(Dataset items)
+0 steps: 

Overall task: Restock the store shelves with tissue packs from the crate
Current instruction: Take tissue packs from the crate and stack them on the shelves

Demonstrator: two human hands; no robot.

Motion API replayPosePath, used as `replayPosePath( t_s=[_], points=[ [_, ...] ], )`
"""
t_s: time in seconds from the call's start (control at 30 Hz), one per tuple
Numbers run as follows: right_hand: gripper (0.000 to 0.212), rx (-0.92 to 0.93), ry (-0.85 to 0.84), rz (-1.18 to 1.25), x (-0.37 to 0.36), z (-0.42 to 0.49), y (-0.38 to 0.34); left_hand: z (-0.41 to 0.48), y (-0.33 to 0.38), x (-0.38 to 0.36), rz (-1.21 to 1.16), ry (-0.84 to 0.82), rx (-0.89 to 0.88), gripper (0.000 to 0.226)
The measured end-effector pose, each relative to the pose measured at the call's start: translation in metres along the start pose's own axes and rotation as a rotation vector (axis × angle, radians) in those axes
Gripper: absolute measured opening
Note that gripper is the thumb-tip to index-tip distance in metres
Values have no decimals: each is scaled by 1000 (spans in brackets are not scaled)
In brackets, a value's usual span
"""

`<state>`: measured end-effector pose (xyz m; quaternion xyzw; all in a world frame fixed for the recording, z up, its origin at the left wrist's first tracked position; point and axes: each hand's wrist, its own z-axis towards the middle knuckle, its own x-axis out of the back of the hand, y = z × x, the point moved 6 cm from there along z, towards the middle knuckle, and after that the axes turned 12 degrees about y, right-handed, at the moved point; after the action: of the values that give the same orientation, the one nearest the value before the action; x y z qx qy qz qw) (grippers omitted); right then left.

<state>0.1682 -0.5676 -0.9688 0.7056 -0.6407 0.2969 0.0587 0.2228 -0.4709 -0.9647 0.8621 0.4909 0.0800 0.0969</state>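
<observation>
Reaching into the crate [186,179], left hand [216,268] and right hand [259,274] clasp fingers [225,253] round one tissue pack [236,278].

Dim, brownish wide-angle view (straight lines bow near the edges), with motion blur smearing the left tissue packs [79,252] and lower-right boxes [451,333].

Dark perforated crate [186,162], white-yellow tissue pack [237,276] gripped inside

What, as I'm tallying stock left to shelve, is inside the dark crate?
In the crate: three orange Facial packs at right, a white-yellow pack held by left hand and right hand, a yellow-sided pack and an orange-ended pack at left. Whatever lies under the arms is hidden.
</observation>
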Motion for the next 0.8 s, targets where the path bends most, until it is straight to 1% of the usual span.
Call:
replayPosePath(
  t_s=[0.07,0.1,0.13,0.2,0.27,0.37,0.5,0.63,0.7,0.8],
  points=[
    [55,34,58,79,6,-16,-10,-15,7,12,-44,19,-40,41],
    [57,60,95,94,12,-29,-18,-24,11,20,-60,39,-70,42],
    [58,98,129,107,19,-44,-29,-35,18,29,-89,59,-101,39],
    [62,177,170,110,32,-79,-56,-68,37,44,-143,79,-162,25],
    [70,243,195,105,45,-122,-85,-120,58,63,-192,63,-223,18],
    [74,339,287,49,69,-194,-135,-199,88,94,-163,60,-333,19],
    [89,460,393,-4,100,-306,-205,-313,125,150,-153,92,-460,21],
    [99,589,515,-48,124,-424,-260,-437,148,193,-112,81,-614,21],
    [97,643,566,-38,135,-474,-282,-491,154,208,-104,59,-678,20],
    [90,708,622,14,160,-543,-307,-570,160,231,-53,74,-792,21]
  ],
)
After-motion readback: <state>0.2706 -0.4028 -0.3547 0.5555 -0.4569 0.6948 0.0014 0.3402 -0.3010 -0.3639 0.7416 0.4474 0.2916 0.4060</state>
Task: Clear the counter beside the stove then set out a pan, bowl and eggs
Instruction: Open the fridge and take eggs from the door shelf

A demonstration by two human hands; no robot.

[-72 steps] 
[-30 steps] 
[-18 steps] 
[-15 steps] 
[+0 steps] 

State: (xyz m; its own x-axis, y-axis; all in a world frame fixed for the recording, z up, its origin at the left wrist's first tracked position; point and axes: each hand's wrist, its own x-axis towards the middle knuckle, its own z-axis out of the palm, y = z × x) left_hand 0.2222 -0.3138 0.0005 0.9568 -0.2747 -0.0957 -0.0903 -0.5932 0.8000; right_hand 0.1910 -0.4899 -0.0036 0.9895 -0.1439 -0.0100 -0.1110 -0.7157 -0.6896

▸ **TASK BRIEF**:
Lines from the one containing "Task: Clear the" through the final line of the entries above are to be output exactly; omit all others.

▸ **WRITTEN RESPONSE**:
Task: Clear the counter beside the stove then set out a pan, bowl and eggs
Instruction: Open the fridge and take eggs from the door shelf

A demonstration by two human hands; no robot.

[-72 steps] 
[-30 steps] 
[-18 steps] 
[-15 steps] 
[+0 steps] 

State: (xyz m; its own x-axis, y-axis; all in a world frame fixed for the recording, z up, its origin at the left wrist's first tracked position; point and axes: each hand's wrist, its own x-axis towards the middle knuckle, its own z-axis out of the palm, y = z × x) left_hand 0.2222 -0.3138 0.0005 0.9568 -0.2747 -0.0957 -0.0903 -0.5932 0.8000; right_hand 0.1910 -0.4899 -0.0036 0.9895 -0.1439 -0.0100 -0.1110 -0.7157 -0.6896

No further answer is needed.